Table 5 Response Criteria for the Controlled Trial in MDSComplete Response (CR) ≥8 weeks | Bone Marrow | On repeat aspirates:- <5% myeloblasts
- No dysplastic changes
|
| Peripheral Blood | In all samples during response:- Hgb >11 g/dL (no transfusions or erythropoietin
- ANC ≥1500/μL (no growth factor)
- Platelets ≥100,000/μL (no thrombopoietic agent)

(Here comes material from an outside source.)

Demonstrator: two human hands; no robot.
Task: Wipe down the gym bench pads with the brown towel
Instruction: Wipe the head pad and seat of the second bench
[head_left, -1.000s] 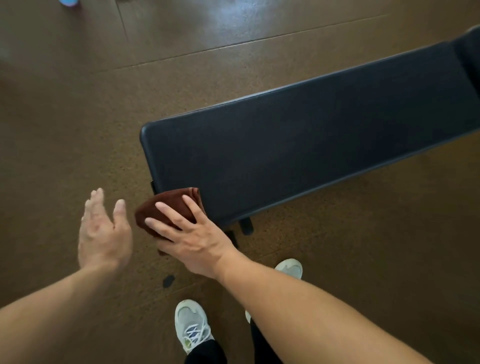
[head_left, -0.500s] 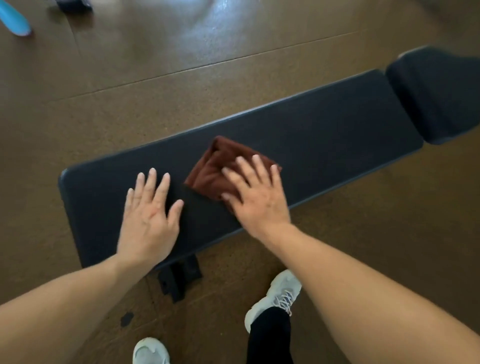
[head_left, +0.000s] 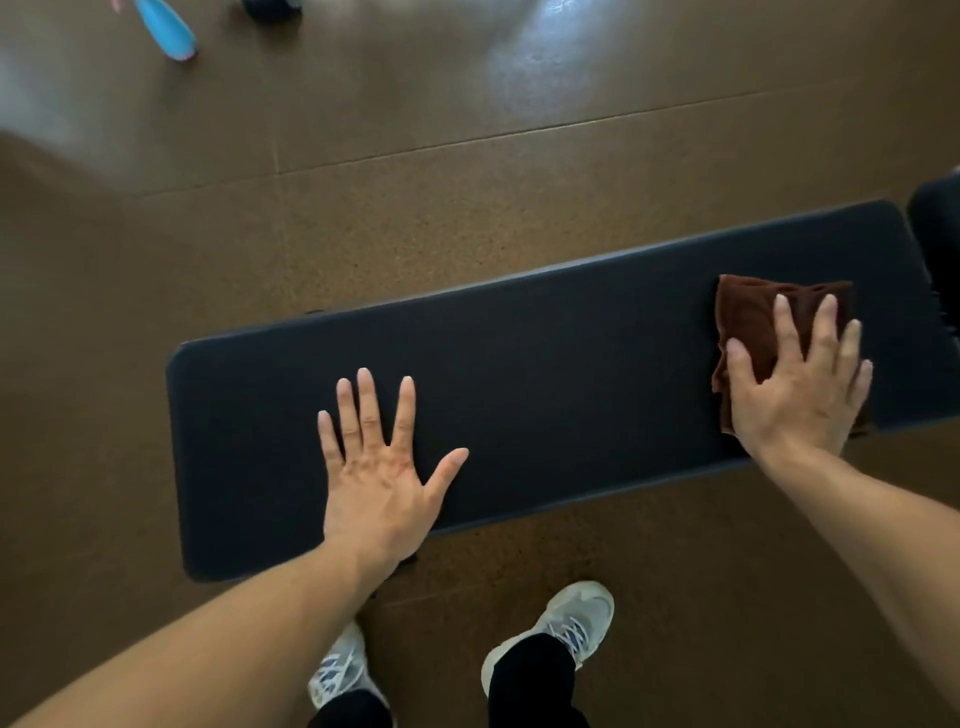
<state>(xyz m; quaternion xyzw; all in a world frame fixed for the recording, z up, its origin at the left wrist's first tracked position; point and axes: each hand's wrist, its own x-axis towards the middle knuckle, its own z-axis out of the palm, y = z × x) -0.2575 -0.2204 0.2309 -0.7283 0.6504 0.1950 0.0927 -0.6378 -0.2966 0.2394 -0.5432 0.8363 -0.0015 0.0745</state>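
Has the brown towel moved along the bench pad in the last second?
Yes. The towel, under the right hand, has slid from the long pad's left end to its right end, near the second pad.

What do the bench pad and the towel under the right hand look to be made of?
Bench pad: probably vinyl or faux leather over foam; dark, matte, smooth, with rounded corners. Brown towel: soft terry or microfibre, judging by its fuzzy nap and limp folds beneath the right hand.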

- No blasts and no dysplasia
|
Partial Response (PR) ≥8 weeks | Bone Marrow | On repeat aspirates:- ≥50% decrease in blasts over pretreatment values OR
- Improvement to a less advanced MDS FAB classification
|
| Peripheral Blood | Same as for CR |
The overall response rate (CR+PR) in the ITT population was 17% in decitabine-treated patients and 0% in the SC group (p<0.001) (see Table 6). The overall response rate was 21% (12/56) in decitabine-treated patients considered evaluable for response (i.e., those patients with pathologically confirmed MDS at baseline who received at least 2 cycles of treatment). The median duration of response (range) for patients who responded to decitabine was 288 days (116-388) and median time to response (range) was 93 days (55-272). All but one of the decitabine-treated patients who responded did so by the fourth cycle. Benefit was seen in an additional 13% of decitabine-treated patients who had hematologic improvement, defined as a response less than PR lasting at least 8 weeks, compared to 7% of SC patients. Decitabine treatment did not significantly delay the median time to AML or death versus supportive care.
Table 6 Analysis of Response (ITT)| Parameter | Decitabine N=89 | Supportive Care N=81 |
|---|
| Overall Response Rate (CR+PR) | 15 (17%) | 0 (0%) |
| Complete Response (CR) | 8 (9%) | 0 (0%) |
| Partial Response (PR) | 7 (8%) | 0 (0%) |
| Duration of Response | | |
| Median time to (CR+PR) response - Days (range) | 93 (55-272) | NA |
| Median Duration of (CR+PR) response - Days (range) | 288 (116-388) | NA |
All patients with a CR or PR were RBC and platelet transfusion independent in the absence of growth factors.
Responses occurred in patients with an adjudicated baseline diagnosis of AML.